:: Exercise objective ::
Every line below between the line holding "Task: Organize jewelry" and the line holding "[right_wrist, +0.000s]", inclusive, should be repeated exactly, and all other lines omitted.

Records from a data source
- Opening Delimiter -
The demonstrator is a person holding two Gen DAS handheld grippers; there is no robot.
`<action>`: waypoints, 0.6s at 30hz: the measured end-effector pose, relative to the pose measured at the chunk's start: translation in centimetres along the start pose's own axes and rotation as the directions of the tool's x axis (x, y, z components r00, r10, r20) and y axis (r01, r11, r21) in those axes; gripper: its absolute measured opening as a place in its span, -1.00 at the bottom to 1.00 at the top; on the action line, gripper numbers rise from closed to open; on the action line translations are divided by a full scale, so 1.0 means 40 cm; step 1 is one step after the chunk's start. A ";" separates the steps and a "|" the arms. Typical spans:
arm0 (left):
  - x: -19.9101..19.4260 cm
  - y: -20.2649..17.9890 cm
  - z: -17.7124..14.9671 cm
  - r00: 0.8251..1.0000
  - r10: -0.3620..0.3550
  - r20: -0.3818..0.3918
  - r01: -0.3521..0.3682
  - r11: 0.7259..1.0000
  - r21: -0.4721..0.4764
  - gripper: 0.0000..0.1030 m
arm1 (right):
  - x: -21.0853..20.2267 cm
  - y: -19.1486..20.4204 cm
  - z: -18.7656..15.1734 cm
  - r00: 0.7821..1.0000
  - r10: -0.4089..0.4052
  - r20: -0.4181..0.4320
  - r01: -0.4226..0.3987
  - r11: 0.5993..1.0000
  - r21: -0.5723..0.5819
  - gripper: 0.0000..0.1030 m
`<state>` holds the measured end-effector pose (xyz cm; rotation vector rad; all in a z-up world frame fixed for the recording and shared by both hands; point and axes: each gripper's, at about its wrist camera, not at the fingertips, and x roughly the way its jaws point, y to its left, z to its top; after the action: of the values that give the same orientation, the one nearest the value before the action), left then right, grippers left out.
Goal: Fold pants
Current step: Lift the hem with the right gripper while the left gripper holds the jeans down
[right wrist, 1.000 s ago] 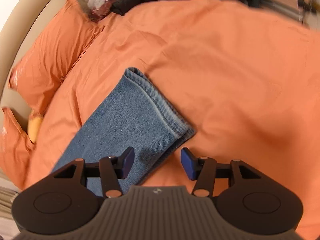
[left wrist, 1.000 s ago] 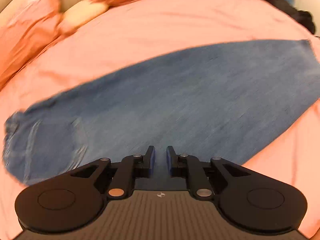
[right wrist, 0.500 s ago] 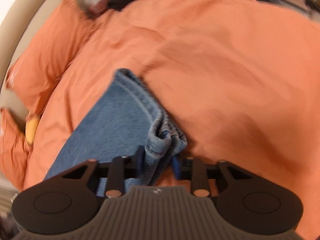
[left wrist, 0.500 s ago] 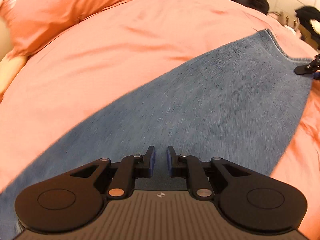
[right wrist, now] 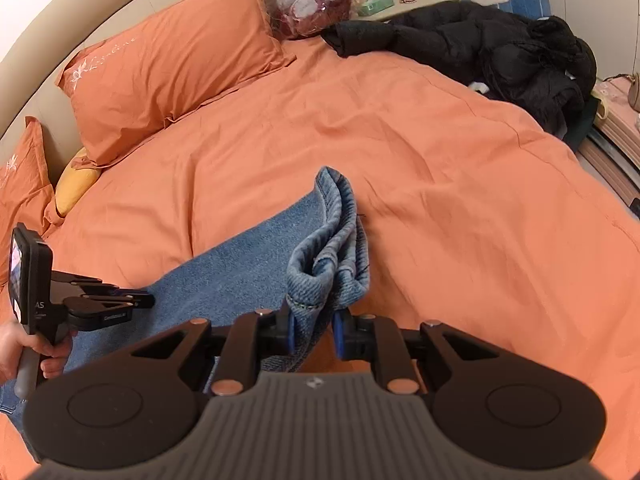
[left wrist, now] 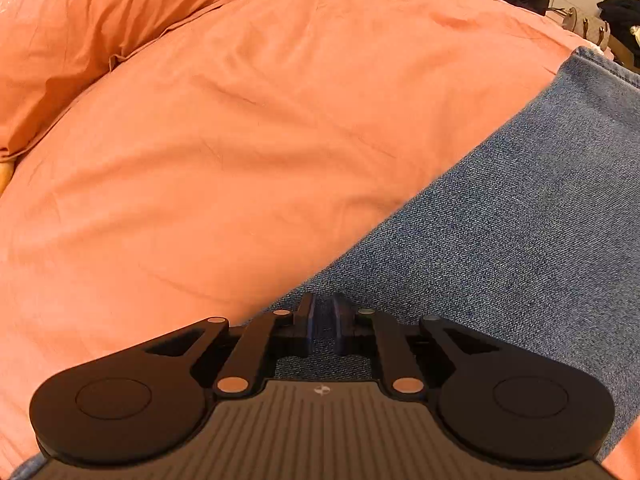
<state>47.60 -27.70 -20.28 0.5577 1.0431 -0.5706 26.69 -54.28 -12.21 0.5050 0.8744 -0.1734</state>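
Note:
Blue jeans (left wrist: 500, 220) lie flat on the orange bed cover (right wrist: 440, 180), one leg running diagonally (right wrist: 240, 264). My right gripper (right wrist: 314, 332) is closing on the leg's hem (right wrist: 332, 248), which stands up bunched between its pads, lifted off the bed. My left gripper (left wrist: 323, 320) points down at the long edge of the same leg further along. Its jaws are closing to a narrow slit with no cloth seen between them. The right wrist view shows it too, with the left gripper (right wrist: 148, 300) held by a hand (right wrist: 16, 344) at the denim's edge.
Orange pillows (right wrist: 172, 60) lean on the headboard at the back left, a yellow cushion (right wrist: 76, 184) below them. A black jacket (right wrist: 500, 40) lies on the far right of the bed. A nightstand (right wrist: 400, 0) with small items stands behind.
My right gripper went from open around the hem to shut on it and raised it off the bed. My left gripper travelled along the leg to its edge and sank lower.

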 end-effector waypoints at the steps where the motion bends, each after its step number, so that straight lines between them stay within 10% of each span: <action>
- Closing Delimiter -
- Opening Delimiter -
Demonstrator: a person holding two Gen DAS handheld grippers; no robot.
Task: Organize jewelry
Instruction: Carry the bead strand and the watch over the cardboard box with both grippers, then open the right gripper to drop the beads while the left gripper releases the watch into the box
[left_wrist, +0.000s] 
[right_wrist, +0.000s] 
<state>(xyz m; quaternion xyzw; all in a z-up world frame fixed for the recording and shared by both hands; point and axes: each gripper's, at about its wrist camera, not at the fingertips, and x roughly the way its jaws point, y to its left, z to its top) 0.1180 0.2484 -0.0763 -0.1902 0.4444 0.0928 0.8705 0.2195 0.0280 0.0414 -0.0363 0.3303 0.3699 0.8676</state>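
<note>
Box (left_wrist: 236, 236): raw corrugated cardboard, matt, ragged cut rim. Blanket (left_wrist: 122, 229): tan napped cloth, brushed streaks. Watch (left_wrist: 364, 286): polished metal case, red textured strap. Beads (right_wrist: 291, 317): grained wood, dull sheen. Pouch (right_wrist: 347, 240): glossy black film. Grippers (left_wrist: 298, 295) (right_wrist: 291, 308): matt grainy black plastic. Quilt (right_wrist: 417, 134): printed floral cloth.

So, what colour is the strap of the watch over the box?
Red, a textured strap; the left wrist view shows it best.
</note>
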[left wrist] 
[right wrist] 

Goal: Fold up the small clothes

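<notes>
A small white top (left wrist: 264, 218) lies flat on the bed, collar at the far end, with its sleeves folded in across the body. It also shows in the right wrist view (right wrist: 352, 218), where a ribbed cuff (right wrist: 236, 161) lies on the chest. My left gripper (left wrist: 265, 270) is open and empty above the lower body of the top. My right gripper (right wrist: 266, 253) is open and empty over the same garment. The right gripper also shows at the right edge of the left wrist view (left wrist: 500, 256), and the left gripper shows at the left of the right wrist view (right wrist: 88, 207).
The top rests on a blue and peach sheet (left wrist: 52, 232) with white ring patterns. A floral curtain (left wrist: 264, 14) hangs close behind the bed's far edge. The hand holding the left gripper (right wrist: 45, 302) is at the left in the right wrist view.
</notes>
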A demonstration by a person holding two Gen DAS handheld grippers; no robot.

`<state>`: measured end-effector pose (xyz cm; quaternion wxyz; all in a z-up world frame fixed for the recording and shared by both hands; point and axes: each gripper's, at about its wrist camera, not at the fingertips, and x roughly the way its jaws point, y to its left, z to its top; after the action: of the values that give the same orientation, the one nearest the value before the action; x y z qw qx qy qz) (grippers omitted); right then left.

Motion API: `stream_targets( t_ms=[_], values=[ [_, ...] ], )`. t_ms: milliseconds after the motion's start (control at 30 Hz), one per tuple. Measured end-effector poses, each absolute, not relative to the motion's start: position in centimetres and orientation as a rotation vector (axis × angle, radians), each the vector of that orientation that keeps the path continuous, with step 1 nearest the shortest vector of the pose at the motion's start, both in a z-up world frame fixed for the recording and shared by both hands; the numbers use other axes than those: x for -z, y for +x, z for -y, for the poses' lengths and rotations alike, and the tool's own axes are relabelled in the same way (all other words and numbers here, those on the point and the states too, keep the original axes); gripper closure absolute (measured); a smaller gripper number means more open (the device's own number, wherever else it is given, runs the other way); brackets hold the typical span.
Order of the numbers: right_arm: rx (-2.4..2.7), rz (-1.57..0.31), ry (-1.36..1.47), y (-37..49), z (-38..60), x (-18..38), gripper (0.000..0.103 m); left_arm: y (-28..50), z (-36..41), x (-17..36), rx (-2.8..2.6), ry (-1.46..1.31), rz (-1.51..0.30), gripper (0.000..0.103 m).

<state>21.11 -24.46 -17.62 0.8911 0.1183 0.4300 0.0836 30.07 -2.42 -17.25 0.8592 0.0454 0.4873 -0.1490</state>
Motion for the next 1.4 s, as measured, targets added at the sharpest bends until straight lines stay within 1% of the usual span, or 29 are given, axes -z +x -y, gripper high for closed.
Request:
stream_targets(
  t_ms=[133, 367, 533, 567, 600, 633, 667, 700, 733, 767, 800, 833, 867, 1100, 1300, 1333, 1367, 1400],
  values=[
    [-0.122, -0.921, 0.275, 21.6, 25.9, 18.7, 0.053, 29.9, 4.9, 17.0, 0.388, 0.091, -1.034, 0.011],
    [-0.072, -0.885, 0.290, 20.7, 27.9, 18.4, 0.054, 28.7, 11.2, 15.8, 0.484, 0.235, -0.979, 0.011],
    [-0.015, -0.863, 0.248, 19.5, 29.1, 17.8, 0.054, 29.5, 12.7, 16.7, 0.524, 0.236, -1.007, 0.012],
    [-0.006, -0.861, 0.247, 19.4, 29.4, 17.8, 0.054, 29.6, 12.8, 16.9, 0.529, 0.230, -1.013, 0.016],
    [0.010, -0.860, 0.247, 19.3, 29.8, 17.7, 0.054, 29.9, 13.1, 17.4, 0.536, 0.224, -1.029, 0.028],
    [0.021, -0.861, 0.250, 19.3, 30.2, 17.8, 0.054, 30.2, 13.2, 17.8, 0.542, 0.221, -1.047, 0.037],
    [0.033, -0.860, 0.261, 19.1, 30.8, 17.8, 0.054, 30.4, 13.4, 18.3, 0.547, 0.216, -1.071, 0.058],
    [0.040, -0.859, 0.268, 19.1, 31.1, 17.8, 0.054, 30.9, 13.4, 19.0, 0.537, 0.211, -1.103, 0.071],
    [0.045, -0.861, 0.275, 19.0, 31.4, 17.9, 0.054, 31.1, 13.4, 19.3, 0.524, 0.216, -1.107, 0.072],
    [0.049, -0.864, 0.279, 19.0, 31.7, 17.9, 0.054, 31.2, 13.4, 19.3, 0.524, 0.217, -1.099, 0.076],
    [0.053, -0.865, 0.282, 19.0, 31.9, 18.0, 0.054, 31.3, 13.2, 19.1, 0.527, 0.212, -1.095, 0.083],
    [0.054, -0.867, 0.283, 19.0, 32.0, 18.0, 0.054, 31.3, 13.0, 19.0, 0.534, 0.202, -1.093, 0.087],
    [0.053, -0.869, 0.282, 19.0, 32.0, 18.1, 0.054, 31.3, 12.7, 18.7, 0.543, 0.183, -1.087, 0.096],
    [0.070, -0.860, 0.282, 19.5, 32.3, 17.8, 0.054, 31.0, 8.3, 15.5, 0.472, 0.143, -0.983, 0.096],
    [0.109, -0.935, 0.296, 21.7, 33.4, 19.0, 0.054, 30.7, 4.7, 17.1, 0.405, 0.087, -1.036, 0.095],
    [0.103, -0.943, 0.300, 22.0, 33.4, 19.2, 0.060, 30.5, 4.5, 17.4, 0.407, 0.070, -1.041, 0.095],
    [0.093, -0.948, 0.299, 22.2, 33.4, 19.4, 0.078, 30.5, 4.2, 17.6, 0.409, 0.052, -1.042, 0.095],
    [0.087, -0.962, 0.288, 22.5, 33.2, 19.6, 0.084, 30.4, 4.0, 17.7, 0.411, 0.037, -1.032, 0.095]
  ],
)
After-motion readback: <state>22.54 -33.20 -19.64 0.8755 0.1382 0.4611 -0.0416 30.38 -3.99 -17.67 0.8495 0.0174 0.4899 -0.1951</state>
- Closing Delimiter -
:: Result of the task ::
Task: Organize jewelry
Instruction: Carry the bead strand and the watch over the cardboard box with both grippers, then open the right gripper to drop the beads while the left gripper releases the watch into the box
[left_wrist, +0.000s] 
[right_wrist, +0.000s] 

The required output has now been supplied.